Level Design was a huge challenge, because the player could turn the tablet and approach any part of the level from all directions. This meant that environmental puzzles could have a lot of unforeseen solutions, and it took a lot of testing with players and level iterations to create just one level that had the right balance.
This challenge also transferred to programming, as all gameplay elements like acceleration circles needed to work from all directions as well.
This was the first video game project I created besides some Unity tutorials and a Breakout clone, so the most important thing I learned was what it means to bring a game from first idea to fully playable proof of prototype.

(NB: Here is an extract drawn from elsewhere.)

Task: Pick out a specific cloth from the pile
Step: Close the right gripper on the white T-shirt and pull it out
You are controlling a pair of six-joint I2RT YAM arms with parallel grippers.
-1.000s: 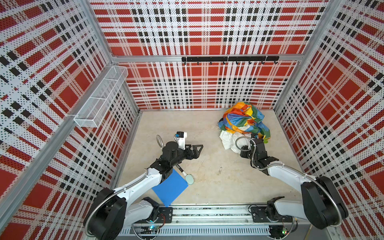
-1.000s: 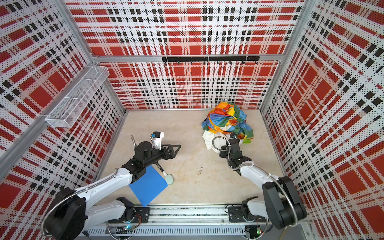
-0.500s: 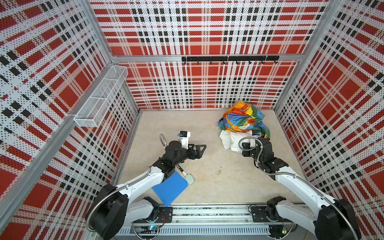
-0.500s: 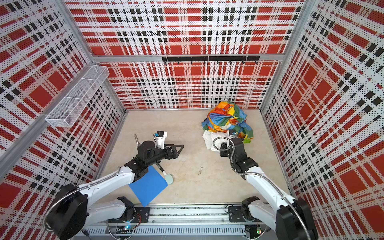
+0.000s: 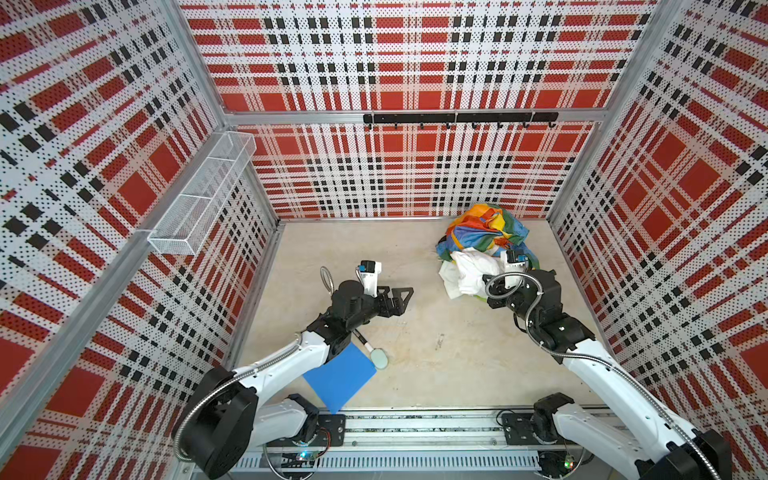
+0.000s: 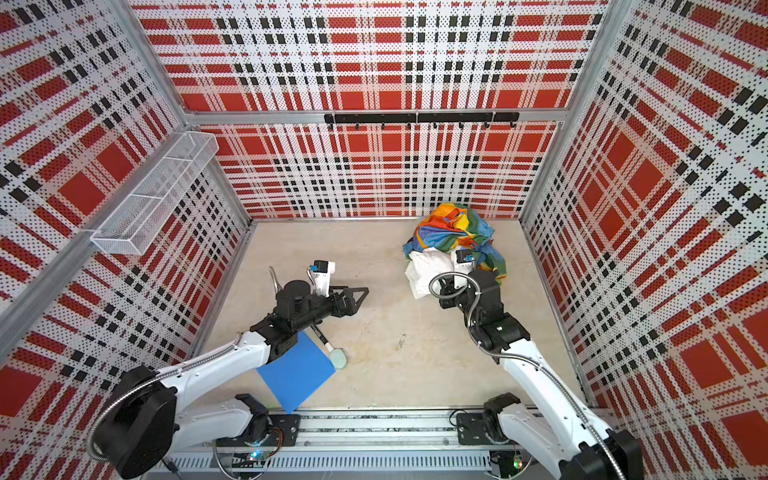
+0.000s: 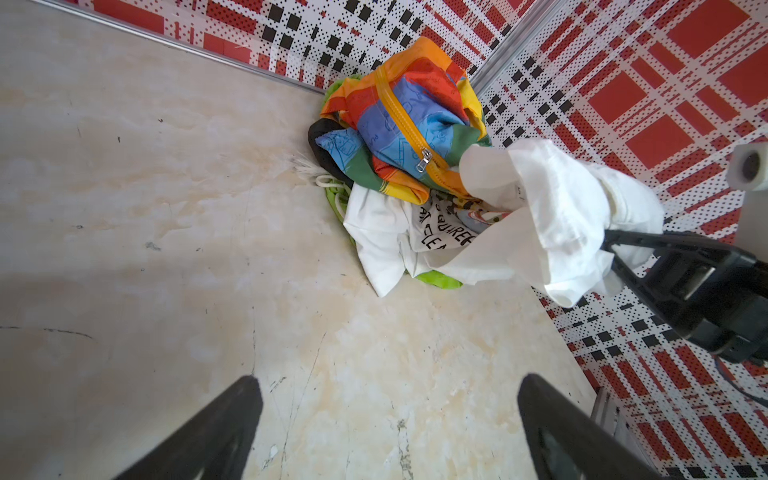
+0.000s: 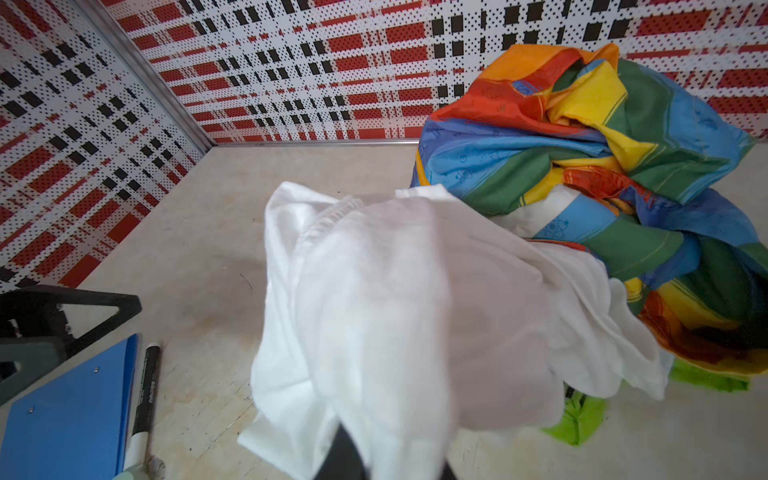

Seeing how our idea to change gravity and using the accelerometer made Level Design and Gameplay programming much more complicated, I realized that as a designer as well as a programmer, I needed to get a good idea of what challenges a game mechanic would entail, and if that was within the resources of our team.
I also learned how important clear communication is in a team, as quite often we realized we had had different ideas of where the game would go and needed to find common ground again.
Coordinating the tasks using a backlog and a KanBan-board taught me to manage my own responsibilites as well as keeping an overview of where the project was at as a whole.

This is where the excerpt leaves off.